St. Amand is also a member of the Minnesota National Guard’s Marathon Team. The team consists of four people who are selected to represent the state against 53 other states and territory teams every other year and to compete for a spot on the National Guard’s Marathon Team.
“I didn’t just run the two-mile in the Army, I kept going,” she added. “Now I run 100-milers. I love that as I grow older, I can keep challenging myself with it.”
Earlier this year, the Marathon Team, consisting of St. Amand, Sgt. 1st Class Adam Walton, Army Maj. Tim Gearns, and Army Lt. Col. John Zimmerman, traveled to Nebraska to compete in the Lincoln Marathon.

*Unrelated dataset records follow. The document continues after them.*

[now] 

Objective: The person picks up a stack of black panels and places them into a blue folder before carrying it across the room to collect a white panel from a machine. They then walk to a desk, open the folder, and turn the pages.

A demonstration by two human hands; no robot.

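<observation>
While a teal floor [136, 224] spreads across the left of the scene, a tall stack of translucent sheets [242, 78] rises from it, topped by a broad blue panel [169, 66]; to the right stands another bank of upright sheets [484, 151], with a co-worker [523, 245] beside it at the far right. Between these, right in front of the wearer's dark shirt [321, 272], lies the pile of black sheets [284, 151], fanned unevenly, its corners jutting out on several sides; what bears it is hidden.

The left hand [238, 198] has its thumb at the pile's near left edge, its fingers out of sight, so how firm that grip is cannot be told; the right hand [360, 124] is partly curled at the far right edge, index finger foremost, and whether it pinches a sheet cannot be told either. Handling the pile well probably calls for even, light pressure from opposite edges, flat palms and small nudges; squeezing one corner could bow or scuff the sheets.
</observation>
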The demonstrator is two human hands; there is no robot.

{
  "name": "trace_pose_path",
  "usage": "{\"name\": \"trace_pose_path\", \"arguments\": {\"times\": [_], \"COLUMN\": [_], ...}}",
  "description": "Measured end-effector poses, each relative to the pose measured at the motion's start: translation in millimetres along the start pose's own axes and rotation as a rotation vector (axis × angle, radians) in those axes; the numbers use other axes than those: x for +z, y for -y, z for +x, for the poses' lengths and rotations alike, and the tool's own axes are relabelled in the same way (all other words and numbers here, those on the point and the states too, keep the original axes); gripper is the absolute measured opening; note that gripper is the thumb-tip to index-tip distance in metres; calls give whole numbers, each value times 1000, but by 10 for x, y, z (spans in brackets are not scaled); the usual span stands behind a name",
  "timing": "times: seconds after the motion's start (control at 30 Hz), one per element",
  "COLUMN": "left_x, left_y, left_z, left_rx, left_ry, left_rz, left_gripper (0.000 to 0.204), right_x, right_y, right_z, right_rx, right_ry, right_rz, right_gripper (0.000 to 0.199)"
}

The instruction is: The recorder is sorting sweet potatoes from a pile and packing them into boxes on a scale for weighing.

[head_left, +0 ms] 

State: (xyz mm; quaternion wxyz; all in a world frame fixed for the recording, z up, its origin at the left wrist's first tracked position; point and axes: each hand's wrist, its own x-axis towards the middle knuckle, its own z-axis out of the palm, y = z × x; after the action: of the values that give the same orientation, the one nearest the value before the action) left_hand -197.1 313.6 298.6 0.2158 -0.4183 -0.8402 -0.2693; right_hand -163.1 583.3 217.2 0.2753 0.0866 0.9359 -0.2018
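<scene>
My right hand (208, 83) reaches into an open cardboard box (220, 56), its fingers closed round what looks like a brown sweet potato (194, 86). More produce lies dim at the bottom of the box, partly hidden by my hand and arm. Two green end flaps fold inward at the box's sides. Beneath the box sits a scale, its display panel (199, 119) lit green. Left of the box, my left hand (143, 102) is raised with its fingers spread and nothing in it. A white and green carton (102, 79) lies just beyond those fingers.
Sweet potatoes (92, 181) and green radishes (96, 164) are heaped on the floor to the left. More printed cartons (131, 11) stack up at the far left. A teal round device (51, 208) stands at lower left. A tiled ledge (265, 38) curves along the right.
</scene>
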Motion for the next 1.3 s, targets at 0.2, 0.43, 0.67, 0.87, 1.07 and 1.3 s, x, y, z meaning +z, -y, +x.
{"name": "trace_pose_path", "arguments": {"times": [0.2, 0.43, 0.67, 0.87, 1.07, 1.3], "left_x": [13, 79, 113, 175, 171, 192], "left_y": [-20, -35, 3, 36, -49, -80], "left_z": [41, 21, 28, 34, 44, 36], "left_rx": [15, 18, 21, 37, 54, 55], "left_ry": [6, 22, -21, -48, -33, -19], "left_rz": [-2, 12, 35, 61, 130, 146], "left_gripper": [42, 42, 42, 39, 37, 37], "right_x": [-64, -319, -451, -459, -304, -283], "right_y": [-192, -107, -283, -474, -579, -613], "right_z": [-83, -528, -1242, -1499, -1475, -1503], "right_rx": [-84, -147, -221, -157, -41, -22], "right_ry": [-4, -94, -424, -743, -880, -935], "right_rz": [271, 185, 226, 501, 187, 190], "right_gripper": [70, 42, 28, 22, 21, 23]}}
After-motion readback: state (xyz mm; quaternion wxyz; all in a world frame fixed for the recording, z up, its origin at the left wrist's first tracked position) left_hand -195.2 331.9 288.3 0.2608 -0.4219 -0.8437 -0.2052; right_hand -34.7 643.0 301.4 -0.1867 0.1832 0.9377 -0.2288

The Lincoln Marathon doubles as the National Guard’s qualifying marathon, where only 25 men and 15 women can be selected to be part of the following year’s National Guard Marathon Team. The Minnesota team placed 3rd overall and both St. Amand and Walton qualified for the national team this year.
“When we go to the qualifying event, we represent the state of Minnesota,” said St. Amand. “If we make it on the national team, there’s different events throughout the year you can participate in, and everything is paid for.”
Walton, who has been a member of the team since 2019 and recently became the state coordinator, has been running since he was a kid.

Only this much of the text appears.